Forensic Acoustics Subcommittee
Special Session on Forensic Acoustics
- ICA 2013: 21st International Congress on Acoustics
- 165th Meeting of the Acoustical Society of America
- 52nd Meeting of the Canadian Acoustical Association
Montréal, Québec, 2–7 June 2013
last update: 26 July 2013
Distinguishing between science and pseudoscience in forensic acoustics
- This special session will accept submissions for presentations on all aspects of forensic acoustics.
- It will also include presentations on distinguishing between science and pseudoscience in forensic acoustics.
- Abstracts should be submitted via the ASA website.

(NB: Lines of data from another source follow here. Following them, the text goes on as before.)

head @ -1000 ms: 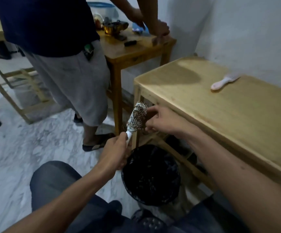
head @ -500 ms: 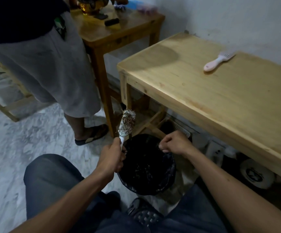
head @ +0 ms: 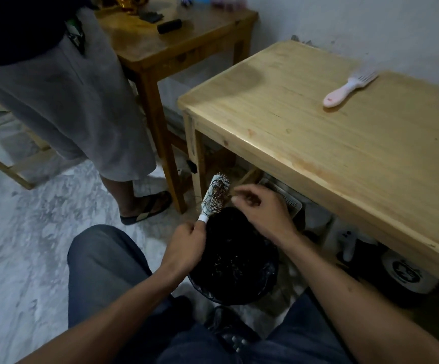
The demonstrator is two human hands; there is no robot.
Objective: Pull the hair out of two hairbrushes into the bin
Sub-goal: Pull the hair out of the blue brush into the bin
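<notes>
Head view is taking in, largest first, a pale marble floor (head: pixel 29 245) and a light wooden table (head: pixel 344 153) standing against the wall on the right, with a darker wooden table (head: pixel 160 48) beyond it. A second person in grey shorts (head: pixel 68 101) is standing at that darker table, one sandalled foot (head: pixel 147 207) showing beside its leg. The seated wearer's jeans-clad knees (head: pixel 102 271) are flanking a black bin (head: pixel 235 261), which is sitting on the floor just in front of the light table's near corner, with strands of hair lying inside it. The left hand (head: pixel 185 248) is gripping the white handle of a round hairbrush (head: pixel 214 198), closed tight around it, and is holding the brush tilted upward so its tangled bristle head is hanging over the bin's far rim. The right hand (head: pixel 263 214) is sitting just right of the brush head, fingers curled and pinching at the hair on the bristles; whether strands are actually caught between the fingertips is too blurred to tell. A pink hairbrush (head: pixel 347 88) is lying well apart on the light table's top, near the wall.
</notes>
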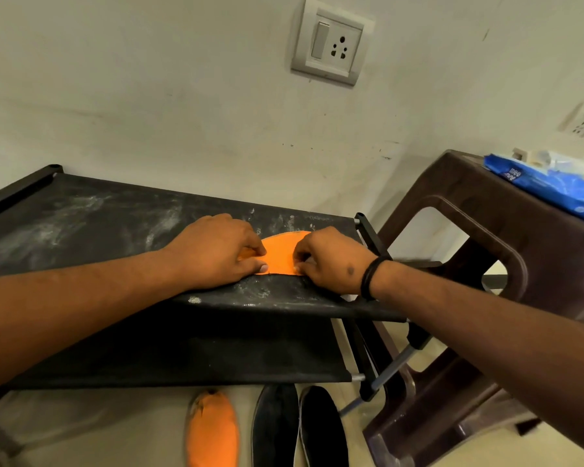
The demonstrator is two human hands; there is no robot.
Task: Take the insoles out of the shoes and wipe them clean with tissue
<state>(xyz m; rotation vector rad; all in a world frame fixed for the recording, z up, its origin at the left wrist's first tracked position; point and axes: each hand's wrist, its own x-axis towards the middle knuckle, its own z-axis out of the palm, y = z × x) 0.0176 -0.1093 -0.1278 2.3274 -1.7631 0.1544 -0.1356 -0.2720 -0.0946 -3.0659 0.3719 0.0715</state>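
1. A single wide-angle head view looks forward and down from close above the rack (115, 214), facing the wall (149, 96).
2. Both forearms enter from the bottom corners; the floor (98, 419) shows beneath, a stool (452, 203) at right.

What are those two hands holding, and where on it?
An orange insole on the rack: left hand pins its left part, right hand its right edge.
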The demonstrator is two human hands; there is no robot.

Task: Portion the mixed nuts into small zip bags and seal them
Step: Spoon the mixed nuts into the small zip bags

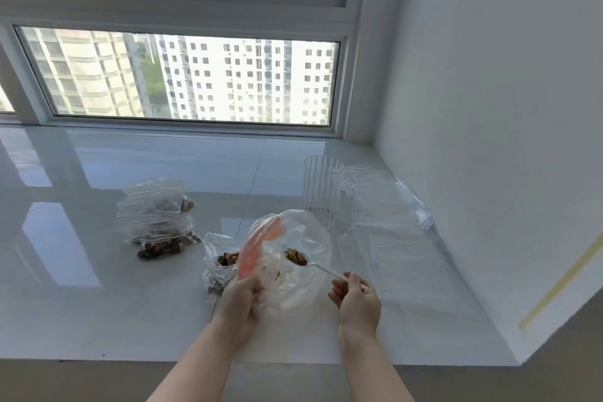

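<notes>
Here the left hand (pixel 243 295) pinches the limp, slippery zip bag (pixel 293 258) just in front of the ribbed cup (pixel 321 191); the right hand (pixel 354 295) pinches a loaded spoon (pixel 318 268). Best gripped at its stiffer zip edge.

Both forearms reach forward. The left hand (pixel 239 295) grips with curled fingers; the right hand (pixel 355 297) pinches, palm turned inward.
</notes>
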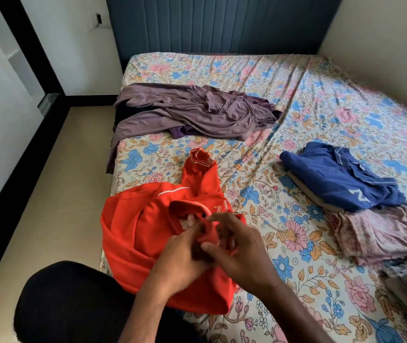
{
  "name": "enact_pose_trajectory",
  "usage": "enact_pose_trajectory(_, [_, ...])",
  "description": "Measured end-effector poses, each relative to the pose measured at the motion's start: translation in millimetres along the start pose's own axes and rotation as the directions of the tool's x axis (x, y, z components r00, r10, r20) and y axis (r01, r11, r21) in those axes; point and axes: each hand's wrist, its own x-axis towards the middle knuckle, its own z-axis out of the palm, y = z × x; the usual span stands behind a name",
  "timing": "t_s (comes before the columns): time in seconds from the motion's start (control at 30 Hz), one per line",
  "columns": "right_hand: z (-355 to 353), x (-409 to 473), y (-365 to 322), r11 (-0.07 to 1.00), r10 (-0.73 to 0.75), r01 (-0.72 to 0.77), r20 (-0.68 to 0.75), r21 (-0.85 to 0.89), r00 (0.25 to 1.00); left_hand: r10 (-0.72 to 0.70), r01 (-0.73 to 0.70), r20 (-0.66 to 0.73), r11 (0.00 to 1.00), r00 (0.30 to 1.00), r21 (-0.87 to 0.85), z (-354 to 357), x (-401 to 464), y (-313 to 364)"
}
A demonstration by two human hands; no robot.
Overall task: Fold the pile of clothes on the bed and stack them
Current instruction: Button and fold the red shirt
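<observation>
Clothes lie in three places on the bed (309, 78), whose flowered sheet fills most of the frame from the upper middle down to the lower right. Behind it, along the top of the frame, stands a dark blue padded headboard (209, 23); a pale tiled floor (56, 194) runs down the left side.

Largest of the garments is the crumpled mauve cloth (185, 112) in the upper middle, spread loosely near the bed's left edge with one part hanging over it; a darker purple piece shows under its lower edge. At the lower middle lies the red polo shirt (133, 233), bunched, its sleeve pointing up toward the mauve cloth, its hem over the bed's near edge. At the right sits the stack: a folded pink patterned cloth (380, 233) at the bottom, a beige piece just showing above it, and the folded blue polo shirt (341, 177) on top.

Both hands meet at the red shirt's collar. The left hand (180, 258) has its fingers curled and pinches the collar fabric. The right hand (239, 246) pinches the same fold between thumb and forefinger, its other fingers bent and slightly spread.
</observation>
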Motion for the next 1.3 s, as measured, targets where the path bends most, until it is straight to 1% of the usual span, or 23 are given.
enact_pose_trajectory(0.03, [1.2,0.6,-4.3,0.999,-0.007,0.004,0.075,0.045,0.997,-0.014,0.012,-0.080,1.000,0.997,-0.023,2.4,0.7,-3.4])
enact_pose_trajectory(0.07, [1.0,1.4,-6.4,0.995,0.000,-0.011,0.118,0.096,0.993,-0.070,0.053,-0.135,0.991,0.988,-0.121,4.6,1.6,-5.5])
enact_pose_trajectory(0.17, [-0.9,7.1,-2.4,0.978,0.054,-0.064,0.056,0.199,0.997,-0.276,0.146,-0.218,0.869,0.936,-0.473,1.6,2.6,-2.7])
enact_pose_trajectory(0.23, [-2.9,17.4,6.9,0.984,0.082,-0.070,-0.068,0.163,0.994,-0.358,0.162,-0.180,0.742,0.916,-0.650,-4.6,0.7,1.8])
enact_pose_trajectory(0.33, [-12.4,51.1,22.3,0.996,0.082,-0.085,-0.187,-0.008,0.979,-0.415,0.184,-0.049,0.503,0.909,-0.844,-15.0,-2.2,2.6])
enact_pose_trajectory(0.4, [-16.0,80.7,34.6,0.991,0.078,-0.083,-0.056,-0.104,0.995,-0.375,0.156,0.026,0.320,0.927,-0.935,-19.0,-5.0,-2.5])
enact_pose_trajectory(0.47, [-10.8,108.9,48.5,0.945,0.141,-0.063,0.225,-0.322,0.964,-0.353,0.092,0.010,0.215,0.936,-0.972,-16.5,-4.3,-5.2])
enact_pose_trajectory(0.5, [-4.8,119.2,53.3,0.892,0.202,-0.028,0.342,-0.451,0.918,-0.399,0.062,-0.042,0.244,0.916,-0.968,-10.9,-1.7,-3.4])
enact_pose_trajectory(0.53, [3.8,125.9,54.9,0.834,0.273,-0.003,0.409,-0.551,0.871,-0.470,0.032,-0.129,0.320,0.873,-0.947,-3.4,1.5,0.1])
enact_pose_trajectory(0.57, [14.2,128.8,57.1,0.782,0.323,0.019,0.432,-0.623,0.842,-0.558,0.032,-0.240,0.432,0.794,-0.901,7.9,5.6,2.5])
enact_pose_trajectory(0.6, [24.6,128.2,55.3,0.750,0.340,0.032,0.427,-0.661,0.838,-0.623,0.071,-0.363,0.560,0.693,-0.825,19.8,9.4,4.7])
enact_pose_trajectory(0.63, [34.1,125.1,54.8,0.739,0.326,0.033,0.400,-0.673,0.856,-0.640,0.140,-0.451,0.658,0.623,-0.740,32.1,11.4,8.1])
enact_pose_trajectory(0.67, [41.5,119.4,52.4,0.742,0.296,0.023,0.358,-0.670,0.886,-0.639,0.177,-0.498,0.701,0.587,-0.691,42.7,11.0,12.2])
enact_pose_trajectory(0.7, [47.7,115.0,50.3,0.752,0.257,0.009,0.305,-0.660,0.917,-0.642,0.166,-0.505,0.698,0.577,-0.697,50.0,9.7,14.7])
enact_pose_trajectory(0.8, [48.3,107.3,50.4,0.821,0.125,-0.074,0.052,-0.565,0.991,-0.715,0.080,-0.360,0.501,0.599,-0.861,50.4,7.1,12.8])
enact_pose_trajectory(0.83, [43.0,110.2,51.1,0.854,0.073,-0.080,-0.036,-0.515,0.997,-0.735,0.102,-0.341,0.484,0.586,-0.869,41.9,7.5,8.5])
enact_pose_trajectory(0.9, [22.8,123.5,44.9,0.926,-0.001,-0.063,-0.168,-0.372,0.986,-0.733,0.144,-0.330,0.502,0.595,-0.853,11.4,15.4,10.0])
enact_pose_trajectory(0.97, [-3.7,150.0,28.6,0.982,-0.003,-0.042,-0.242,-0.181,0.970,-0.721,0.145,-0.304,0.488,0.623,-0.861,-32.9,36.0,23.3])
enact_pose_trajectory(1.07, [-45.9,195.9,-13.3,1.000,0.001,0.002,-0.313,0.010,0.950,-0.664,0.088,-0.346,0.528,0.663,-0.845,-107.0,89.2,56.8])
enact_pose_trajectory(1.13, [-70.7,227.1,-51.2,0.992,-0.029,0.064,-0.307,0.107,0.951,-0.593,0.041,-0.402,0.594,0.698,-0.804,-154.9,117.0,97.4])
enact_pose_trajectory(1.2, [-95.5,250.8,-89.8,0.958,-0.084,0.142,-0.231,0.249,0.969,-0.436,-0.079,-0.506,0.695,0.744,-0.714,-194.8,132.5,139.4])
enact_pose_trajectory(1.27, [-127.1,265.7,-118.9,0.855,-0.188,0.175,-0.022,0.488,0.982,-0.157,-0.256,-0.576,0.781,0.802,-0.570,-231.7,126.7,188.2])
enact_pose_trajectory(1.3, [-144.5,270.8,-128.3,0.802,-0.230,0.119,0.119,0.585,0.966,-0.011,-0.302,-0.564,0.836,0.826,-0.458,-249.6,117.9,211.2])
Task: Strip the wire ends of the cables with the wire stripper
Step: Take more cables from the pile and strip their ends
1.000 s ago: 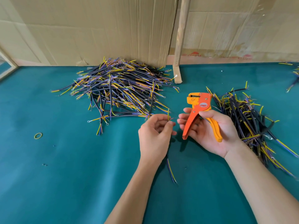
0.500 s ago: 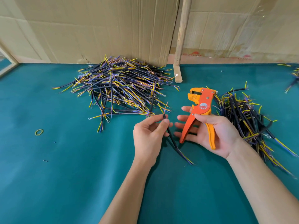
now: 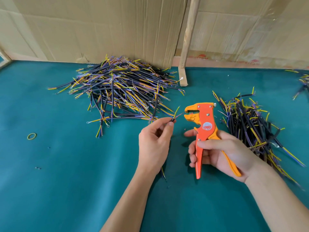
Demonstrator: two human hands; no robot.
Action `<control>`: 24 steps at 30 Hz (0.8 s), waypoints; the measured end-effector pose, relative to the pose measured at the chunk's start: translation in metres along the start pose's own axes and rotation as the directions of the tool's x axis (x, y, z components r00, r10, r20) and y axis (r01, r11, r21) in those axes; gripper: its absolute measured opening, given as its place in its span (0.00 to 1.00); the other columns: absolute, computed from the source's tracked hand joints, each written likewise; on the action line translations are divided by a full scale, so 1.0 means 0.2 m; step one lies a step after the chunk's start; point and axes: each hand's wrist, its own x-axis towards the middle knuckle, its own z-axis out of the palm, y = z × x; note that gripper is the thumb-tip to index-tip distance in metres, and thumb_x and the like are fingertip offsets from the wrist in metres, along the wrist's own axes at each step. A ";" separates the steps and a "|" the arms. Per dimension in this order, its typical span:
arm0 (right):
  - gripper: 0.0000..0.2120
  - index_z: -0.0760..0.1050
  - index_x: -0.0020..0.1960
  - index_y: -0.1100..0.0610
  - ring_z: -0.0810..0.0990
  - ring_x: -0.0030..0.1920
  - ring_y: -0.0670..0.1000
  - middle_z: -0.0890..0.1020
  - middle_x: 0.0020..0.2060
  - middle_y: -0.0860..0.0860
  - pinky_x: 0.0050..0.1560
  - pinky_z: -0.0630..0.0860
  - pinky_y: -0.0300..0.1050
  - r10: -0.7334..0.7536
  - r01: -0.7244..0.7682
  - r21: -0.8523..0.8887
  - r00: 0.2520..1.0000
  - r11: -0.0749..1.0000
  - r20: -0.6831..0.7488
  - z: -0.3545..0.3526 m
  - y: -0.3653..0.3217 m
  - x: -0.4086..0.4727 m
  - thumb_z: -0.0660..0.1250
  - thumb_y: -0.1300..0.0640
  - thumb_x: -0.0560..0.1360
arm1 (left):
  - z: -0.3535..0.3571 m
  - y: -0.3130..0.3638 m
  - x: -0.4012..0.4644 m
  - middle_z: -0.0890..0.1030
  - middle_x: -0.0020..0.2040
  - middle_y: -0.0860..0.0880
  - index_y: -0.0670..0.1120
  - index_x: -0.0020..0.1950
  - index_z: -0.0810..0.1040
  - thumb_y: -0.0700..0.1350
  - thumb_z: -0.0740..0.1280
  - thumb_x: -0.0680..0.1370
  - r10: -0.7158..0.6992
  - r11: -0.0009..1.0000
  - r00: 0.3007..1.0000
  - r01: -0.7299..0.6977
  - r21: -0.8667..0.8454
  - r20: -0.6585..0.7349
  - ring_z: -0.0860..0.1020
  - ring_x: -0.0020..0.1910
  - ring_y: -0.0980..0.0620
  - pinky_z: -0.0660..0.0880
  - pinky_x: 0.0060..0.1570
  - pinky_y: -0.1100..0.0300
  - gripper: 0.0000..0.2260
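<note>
My left hand [image 3: 154, 144] pinches a short black cable [image 3: 173, 119] between thumb and forefinger. Its yellow and purple wire ends point up and right, and one thin end reaches the jaws of the orange wire stripper [image 3: 203, 124]. The cable's other end hangs out below my wrist. My right hand [image 3: 217, 151] grips the stripper by its handles, head up, jaws facing left toward the wire. A big pile of cables [image 3: 120, 91] lies behind my left hand, and a second pile [image 3: 250, 124] lies to the right of my right hand.
The teal table [image 3: 66, 181] is backed by a cardboard wall [image 3: 100, 27] with a wooden post [image 3: 189, 39] leaning on it. A yellow rubber band [image 3: 31, 136] lies at the left. More cables [image 3: 302, 82] sit at the far right edge. Small insulation bits dot the cloth.
My left hand has turned the cable so its wire ends point up toward the stripper. My right hand has brought the stripper's jaws up against one wire end.
</note>
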 end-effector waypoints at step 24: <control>0.06 0.78 0.49 0.61 0.76 0.31 0.60 0.75 0.34 0.61 0.35 0.79 0.54 -0.019 0.028 -0.104 0.996 0.994 0.082 0.00 -0.01 0.01 0.71 0.64 0.72 | 0.01 0.02 0.00 0.78 0.40 0.37 0.58 0.46 0.85 0.47 0.66 0.77 -0.063 0.996 0.998 0.063 0.057 -0.005 0.69 0.33 0.56 0.69 0.35 0.63 0.09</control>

- Select SC - Speech Communication as Technical Committee
- Select Distinguishing Between Science and Pseudoscience in Forensic Acoustics as Special Session
- Select 43.72.Uv as PACS Code
- Deadline for submission of abstract: 15 November 2012
- Acceptance notices sent out: 1 December 2012
also see Itinerary Planner
Monday 3 June 2013, room 515abc
- Chair's introduction
- Distinguishing Between Science and Pseudoscience in Forensic Acoustics
1aSCa1, 9:00–9:20 am
- Geoffrey Stewart Morrison
Forensic Voice Comparison Laboratory, School of Electrical Engineering & Telecommunications, University of New South Wales, Sydney, NSW, Australia
Refereed-journal version to be published as:
Distinguishing between forensic science and forensic pseudoscience: Testing of validity and reliability, and approaches to forensic voice comparison. Science & Justice. doi:10.1016/j.scijus.2013.07.004
In this presentation I argue that one should not attempt to directly assess whether a forensic analysis technique is scientifically acceptable. Rather one should first specify what one considers to be appropriate scientific principles governing acceptable practice, then consider any particular approach in light of those principles. I focus on one principle: The validity and reliability of an approach should be empirically tested under conditions reflecting those of the case under investigation using test data taken from the relevant population. Versions of this principle have been key elements in several reports on forensic science, including forensic voice comparison, published over the last four-and-a-half decades. I consider the aural-spectrographic approach to forensic voice comparison (also known as “voiceprint” or “voicegram” examination) in light of this principle, and also the currently widely practised auditory-acoustic-phonetic approach (these two approaches do not appear to be mutually exclusive). Finally, I challenge the audience members to consider what each of them thinks constitutes the relevant scientific principles regarding acceptable practice, and then consider their own approach to forensic-acoustic analysis in light of those principles.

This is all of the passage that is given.